Okay. Honest. It reminded me of Dan. How he used to be. Energized, engaged. How he used to effortlessly command a room, every room. That speech he made to our graduating class. “We don’t have to be ready for the world. The world better get ready for us!” Eight years? That long ago?

I tried not to compare, sitting there next to who he’d become, across the table from who he thought he’d be.

Dan.

Writing this now, I feel guilty about how little attention I paid to him during dinner, and how I didn’t even as a reflex reach out for him when the ground began to shake.

It was just the tiniest of jolts. The glasses rattled, my chair wobbled.

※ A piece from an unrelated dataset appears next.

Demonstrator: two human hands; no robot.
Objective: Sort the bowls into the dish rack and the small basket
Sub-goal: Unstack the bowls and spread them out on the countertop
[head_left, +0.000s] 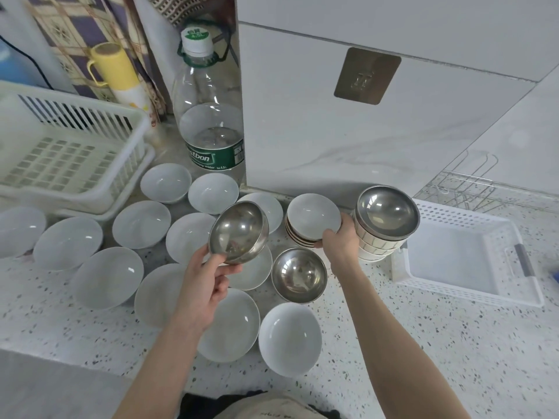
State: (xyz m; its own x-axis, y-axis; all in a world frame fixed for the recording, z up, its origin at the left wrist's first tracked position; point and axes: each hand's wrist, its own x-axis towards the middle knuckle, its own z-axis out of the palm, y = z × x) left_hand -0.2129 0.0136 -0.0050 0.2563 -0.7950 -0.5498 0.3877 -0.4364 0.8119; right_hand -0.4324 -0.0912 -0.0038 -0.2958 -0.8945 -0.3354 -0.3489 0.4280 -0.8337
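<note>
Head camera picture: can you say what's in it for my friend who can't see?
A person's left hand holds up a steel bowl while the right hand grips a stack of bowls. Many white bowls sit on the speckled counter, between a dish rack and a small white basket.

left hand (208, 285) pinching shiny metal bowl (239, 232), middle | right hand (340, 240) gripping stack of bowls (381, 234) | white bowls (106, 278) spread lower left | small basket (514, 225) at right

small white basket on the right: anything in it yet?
Empty. The small white basket shows only its bare floor; the bowl stack gripped by the right hand sits outside its left edge.
</note>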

Apparently, that’s been happening on and off for the last year. Just a slight tremor they said came from Mount Rainier. Nothing to worry about. Volcanos do that. It reminded me of our first month in Venice Beach, when the bed started rolling, not shaking, rolling like a ship on rough seas. I’d heard of the San Andreas Fault but didn’t know about all the mini fault lines crisscrossing under L.A. I can see why so many easterners don’t survive their first earthquake. If Dan wasn’t so set on “Silicon Beach,” I would have totally packed it in. I’m glad I stayed, glad I realized the huge difference between a few shakes and the supposed Big One. That little tremor in Greenloop, less than a truck rumbling by, reminded me of what you said about the difference between denial and phobia.